According to media reports, the building’s landlord only had a commercial lease for the grocery shop located at ground level. Although he did not have a residential lease for the upstairs apartment, he rented it out anyway to at least one family. The number of inhabitants has not yet been confirmed.

A local woman who reportedly visited the apartment a few years ago told French daily Le Figaro that the building was “completely uninhabitable”.

The Sunday blaze broke out in the apartment above the shop. Twenty-two people were injured, including five children and 10 police officers, according to the Paris fire department. Seven people remain in critical condition.

Some 100 firefighters were needed to put out the flames, according to AFP.

Witnesses said the inhabitants escaped by window.
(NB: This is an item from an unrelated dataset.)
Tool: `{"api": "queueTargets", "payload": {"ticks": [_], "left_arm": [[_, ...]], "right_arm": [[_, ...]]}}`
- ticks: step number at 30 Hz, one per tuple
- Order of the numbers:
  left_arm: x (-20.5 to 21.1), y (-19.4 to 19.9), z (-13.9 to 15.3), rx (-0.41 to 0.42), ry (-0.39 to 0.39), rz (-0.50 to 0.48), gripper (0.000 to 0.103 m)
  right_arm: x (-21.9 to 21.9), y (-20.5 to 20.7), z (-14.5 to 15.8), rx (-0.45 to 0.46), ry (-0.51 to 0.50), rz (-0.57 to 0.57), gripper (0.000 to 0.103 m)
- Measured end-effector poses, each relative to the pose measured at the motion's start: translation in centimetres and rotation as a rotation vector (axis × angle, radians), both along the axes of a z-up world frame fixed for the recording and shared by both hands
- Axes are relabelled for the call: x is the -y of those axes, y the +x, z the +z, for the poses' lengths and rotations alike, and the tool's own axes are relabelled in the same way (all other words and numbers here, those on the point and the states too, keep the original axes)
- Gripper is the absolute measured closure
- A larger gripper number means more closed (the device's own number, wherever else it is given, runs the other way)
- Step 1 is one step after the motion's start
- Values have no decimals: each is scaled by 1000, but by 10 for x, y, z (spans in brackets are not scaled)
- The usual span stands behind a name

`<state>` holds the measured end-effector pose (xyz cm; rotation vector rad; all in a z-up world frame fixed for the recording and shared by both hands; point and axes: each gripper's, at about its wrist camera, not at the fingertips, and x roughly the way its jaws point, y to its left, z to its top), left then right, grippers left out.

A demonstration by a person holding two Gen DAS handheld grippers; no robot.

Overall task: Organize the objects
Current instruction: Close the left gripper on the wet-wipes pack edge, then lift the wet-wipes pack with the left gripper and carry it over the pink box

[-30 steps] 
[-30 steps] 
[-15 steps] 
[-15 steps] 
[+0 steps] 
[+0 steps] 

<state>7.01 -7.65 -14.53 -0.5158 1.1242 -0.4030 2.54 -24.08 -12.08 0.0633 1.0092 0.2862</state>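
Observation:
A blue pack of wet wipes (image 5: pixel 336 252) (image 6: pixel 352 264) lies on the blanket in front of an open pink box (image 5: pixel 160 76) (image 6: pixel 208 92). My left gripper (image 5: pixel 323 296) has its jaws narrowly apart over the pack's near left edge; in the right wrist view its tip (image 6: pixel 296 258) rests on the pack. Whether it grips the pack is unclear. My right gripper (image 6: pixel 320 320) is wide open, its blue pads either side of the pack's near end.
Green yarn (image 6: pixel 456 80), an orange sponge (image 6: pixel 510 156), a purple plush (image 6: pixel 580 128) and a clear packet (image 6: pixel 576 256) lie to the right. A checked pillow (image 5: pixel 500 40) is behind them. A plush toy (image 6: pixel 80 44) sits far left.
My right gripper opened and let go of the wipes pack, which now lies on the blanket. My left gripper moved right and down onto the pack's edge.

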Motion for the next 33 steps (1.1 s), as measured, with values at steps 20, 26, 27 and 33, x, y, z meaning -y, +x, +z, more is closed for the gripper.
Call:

According to media reports, some locals were able to help people evacuate the building before the fire department arrived.

Sad but not surprised

Local officials have condemned the state for not providing the northern suburb with the financial means to renovate old apartment buildings.

“It is unacceptable that we must wait years and years to receive funds,” Derkaoui said, adding that many neighbourhoods in her city “are old and deteriorating”.

The Aubervilliers mayor said she was also “calling on the government” to address her city’s “slumlord” problem.

A problem that has been acknowledged by Geoffroy Didier, vice president of the Paris Ile-de-France region. “Aubervilliers is indeed one of the cities where slumlords operate in force,” Le Figaro quotes him as saying. “They take advantage of the most vulnerable people by renting them dilapidated apartments, sometimes at exorbitant prices.”

According to Le Figaro, Didier has called for punishing illegal landlords with more severe fines. He’s also proposed keeping more detailed records of their activity, as “many of them operate fraudulent real estate agencies and, if necessary, declare bankruptcy so as to escape legal action”. The paper estimates that some 180,000 apartments in the region are unsanitary and rented out by illegal landlords.